◆ Problem to work on:
Beginning at the first line of the data, print each line exactly, stopping after the line that contains "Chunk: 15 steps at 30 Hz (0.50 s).".

[Stored data entries]

Start of Block

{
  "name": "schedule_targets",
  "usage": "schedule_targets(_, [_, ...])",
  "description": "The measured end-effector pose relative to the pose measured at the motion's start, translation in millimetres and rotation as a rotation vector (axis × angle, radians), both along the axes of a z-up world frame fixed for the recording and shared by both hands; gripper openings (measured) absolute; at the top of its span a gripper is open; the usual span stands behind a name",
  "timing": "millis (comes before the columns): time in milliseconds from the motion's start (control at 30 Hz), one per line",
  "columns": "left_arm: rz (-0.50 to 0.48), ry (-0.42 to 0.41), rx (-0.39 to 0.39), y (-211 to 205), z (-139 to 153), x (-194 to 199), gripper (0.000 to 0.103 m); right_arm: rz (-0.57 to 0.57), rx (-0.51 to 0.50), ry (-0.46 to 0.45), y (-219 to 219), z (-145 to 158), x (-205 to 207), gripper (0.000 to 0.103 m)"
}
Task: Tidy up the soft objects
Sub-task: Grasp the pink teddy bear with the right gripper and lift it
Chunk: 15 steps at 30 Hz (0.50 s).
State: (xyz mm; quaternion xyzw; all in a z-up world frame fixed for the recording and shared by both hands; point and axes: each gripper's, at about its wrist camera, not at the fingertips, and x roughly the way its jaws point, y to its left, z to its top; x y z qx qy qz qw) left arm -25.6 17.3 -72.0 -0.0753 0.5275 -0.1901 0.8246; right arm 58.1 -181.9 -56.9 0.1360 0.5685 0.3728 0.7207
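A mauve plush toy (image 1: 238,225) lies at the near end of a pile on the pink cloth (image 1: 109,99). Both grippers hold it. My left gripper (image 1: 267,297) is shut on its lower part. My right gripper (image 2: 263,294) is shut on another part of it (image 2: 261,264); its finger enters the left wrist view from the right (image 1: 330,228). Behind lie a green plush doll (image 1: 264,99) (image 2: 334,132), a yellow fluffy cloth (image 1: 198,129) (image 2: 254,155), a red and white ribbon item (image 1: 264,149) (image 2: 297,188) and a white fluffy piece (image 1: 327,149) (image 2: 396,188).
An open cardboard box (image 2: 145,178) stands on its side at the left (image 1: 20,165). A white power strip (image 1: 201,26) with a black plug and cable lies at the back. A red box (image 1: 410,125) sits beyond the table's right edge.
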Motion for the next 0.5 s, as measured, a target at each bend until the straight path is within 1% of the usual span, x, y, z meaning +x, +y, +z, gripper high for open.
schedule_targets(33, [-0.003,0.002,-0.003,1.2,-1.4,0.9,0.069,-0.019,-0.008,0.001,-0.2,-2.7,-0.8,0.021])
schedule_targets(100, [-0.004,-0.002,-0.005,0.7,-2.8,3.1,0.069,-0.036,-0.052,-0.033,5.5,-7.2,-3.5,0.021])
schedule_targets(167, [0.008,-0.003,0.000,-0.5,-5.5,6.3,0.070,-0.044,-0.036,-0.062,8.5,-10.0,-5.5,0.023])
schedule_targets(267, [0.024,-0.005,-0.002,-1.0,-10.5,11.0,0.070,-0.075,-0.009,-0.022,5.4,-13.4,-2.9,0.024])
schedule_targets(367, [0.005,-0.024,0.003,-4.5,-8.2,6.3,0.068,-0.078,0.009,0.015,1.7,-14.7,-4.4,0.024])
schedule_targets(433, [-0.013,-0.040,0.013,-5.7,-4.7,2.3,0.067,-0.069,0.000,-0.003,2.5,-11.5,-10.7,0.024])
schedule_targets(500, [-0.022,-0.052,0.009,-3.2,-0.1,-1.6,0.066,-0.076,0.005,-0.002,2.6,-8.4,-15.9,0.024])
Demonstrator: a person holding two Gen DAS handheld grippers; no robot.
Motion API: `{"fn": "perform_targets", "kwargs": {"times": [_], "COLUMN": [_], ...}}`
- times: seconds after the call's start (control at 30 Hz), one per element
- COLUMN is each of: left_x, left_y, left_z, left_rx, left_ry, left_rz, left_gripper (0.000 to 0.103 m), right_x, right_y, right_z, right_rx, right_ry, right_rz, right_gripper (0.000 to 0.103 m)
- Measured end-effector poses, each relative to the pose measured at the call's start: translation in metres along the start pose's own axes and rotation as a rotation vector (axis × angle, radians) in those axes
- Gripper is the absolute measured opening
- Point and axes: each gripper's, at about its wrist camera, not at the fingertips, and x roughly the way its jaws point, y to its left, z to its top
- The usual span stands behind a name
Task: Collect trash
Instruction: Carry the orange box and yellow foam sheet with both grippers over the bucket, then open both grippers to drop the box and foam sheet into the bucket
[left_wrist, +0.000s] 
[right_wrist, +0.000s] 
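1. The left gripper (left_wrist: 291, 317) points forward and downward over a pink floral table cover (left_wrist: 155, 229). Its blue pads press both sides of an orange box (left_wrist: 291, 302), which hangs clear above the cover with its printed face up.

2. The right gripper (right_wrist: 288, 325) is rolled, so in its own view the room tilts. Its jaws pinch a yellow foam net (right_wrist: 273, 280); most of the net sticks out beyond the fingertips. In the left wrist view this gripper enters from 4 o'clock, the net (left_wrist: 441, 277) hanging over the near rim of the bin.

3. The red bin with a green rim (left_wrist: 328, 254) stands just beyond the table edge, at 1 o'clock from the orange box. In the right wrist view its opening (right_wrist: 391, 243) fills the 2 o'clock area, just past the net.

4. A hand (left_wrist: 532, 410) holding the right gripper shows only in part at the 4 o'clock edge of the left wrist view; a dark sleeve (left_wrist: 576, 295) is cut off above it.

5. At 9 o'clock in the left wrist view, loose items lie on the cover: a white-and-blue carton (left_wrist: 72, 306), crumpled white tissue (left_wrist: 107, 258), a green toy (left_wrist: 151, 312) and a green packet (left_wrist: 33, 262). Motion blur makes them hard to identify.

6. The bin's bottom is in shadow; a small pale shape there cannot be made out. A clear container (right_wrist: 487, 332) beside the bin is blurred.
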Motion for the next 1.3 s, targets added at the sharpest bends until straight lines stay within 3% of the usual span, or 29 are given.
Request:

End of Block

◆ Task output:
{
  "name": "schedule_targets",
  "usage": "schedule_targets(_, [_, ...])",
  "description": "The measured end-effector pose relative to the pose measured at the motion's start, translation in millimetres and rotation as a rotation vector (axis × angle, radians), both along the axes of a z-up world frame fixed for the recording and shared by both hands; gripper openings (measured) absolute; at the top of its span a gripper is open; the usual span stands behind a name",
  "timing": "millis (comes before the columns): time in milliseconds from the motion's start (control at 30 Hz), one per line",
  "columns": "left_arm: rz (-0.50 to 0.48), ry (-0.42 to 0.41), rx (-0.39 to 0.39), y (-211 to 205), z (-139 to 153), x (-194 to 199), gripper (0.000 to 0.103 m); right_arm: rz (-0.57 to 0.57), rx (-0.51 to 0.50), ry (-0.46 to 0.45), y (-219 to 219), z (-145 to 158), x (-205 to 207), gripper (0.000 to 0.103 m)"
}
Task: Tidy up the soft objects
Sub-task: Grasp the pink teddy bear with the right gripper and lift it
Chunk: 15 steps at 30 Hz (0.50 s).

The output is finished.